(RNS) 12:01 a.m. The annual winter siege known as the “War on Christmas” is over, for now. For the next 11 months, the holiday will be able to exist in peace.
The new ceasefire is unlikely to be permanent, however. The war is expected to return by December 1, 2014, when slow news days and the need for donations will likely cause the fighting to resume.
If next year plays out like days of old (okay, just since 2007), we should expect interest in the war to begin just as Thanksgiving ends and shopping for Christmas begins in earnest.
According to data from Google Correlate, interest in the “War on Christmas” peaks at the same time we start putting up Christmas lights. It does not begin until the first week in December, increases the second, and then drops off, as it is clear that, once again, Christmas will survive.

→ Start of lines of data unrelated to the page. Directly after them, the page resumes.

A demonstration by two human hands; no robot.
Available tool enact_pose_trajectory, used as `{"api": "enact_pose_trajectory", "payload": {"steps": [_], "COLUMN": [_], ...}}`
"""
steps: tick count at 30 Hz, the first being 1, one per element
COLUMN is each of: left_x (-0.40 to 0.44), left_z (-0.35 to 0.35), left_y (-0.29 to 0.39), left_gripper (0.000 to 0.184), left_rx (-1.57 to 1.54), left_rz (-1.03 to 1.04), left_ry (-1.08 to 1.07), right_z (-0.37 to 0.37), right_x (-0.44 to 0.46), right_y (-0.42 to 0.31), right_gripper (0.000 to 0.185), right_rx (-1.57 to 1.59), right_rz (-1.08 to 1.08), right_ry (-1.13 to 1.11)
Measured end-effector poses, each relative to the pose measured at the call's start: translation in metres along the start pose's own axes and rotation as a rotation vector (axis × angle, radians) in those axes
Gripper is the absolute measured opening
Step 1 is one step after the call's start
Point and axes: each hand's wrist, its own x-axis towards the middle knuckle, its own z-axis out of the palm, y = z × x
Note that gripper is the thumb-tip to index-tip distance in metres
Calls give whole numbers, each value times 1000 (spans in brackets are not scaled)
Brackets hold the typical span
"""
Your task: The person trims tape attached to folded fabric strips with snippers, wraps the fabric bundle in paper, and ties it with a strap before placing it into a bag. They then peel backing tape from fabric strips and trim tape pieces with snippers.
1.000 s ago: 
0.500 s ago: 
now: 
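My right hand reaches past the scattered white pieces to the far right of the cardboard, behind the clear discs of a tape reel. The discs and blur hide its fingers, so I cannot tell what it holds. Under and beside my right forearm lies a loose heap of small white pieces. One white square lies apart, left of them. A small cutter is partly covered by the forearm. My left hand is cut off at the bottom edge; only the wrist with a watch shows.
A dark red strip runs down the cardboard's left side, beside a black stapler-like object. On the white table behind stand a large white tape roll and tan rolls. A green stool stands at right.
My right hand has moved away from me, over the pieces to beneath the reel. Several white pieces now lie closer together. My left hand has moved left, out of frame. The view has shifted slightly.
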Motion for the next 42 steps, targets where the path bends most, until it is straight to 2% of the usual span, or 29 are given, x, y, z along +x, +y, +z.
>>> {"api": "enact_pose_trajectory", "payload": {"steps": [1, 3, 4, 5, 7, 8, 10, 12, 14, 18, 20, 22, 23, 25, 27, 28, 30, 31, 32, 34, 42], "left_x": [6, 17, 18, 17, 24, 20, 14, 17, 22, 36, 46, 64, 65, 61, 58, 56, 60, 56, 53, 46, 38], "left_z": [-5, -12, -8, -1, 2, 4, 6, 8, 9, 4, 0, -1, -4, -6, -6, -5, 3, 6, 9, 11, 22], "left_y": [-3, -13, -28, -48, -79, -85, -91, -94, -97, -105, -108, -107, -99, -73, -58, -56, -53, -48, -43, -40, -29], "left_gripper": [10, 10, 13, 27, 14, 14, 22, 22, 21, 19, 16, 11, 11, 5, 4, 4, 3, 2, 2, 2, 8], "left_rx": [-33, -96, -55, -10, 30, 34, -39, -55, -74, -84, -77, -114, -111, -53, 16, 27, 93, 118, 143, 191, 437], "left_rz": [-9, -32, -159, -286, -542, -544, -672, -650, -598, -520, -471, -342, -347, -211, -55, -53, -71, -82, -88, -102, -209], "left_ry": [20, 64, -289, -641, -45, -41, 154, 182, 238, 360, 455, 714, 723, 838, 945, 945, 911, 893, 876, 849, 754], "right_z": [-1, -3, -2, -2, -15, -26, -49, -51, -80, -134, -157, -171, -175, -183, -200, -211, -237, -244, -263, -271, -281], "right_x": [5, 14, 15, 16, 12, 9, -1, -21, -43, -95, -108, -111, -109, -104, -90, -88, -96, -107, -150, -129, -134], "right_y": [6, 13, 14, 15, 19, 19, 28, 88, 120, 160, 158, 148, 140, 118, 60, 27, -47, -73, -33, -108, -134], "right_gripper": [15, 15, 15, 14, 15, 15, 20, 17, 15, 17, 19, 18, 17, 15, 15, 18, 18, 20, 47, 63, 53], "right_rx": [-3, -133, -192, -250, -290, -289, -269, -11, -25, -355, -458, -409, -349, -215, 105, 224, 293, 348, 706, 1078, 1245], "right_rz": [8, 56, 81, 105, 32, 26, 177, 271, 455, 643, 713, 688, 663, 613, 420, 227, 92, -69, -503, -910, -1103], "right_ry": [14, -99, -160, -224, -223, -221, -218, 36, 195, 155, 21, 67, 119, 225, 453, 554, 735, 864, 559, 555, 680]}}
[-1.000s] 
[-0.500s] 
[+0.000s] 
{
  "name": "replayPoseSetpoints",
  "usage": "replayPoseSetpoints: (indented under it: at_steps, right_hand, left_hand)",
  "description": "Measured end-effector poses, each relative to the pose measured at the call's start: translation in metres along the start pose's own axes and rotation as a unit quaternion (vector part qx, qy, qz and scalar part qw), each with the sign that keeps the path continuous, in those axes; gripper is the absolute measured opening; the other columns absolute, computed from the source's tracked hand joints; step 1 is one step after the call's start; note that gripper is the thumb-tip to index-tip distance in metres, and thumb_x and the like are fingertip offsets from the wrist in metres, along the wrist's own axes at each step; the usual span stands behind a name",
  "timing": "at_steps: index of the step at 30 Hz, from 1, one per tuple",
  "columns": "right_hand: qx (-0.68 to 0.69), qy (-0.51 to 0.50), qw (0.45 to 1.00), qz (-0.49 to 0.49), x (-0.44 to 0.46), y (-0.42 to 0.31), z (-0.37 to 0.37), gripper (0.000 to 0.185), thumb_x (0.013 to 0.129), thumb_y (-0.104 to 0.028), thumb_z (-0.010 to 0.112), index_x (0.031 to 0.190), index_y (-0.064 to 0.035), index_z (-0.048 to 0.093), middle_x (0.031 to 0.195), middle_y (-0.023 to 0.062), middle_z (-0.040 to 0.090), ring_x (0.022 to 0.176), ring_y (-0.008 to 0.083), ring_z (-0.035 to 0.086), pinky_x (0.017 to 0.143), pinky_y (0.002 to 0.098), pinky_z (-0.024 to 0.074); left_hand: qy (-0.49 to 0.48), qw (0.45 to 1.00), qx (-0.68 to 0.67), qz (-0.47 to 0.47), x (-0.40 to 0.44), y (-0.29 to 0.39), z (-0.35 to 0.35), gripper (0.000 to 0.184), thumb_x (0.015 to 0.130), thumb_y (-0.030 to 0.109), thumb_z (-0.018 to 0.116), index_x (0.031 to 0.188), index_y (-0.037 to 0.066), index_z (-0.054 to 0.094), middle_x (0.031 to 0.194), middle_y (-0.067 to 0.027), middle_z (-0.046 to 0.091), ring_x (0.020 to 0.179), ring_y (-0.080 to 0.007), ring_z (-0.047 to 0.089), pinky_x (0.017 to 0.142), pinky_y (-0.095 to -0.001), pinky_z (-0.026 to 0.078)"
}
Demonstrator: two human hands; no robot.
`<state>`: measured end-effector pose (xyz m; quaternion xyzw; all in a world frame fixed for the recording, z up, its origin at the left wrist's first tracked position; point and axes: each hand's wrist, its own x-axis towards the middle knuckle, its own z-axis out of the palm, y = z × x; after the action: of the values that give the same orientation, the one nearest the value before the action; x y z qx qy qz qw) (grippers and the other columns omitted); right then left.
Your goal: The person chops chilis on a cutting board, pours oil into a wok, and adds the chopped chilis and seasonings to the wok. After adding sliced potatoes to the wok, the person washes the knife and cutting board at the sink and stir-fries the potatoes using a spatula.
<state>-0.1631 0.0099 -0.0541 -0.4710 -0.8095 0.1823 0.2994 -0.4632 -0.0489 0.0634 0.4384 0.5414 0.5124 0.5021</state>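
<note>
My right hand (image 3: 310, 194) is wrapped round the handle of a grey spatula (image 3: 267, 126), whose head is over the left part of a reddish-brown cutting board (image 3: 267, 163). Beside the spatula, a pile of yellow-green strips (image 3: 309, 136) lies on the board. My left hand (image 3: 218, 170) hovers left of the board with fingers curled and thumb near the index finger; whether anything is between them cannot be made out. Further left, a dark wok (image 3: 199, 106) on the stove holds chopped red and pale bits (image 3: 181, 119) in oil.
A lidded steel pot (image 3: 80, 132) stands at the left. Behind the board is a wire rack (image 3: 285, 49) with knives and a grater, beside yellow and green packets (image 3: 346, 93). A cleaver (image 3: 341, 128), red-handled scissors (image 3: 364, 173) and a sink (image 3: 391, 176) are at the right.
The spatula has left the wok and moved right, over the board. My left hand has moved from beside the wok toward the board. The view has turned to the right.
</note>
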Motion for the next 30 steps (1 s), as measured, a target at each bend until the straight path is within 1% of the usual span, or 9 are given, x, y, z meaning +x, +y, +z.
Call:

Which states show the most interest in the war? States with the greatest interest in the war include Oklahoma, West Virginia, Indiana, and Oregon (though Oregon may be more concerned about the threat to Christmas trees from water mold). The same states that tend to search for “hell in a hand basket” and “old-fashioned.”
The war on Christmas used to go unnoticed. This changed in 2006 when Fox News Radio’s John Gibson (then at Fox News television) wrote his book, War on Christmas. In his book, Gibson revealed “how the liberal plot to ban the sacred Christian holiday is worse than you thought.”
To the relief of children everywhere, Christmas survived the Battle of ’06. And the Battle of ’07. And the Battle of ’08. And the Battles of ’09, ’10, ’11, ’12, and, as of midnight, ’13.
Accounts of the recent skirmishes can be found in recent accounts of advent skirmishes. This year’s books include Sarah Palin’s Good Tiding and Great Joy: Protecting the Heart of Christmas and War on Christmas: Battles in Faith, Tradition, and Religious Expression by Answers in Genesis’ Bodie Hodge. There is also The United States vs. Santa Clause: The Untold Story of the Actual War on Christmas, a fictional account by B.S. of A.’s Brian Sack and Jack Helmuth.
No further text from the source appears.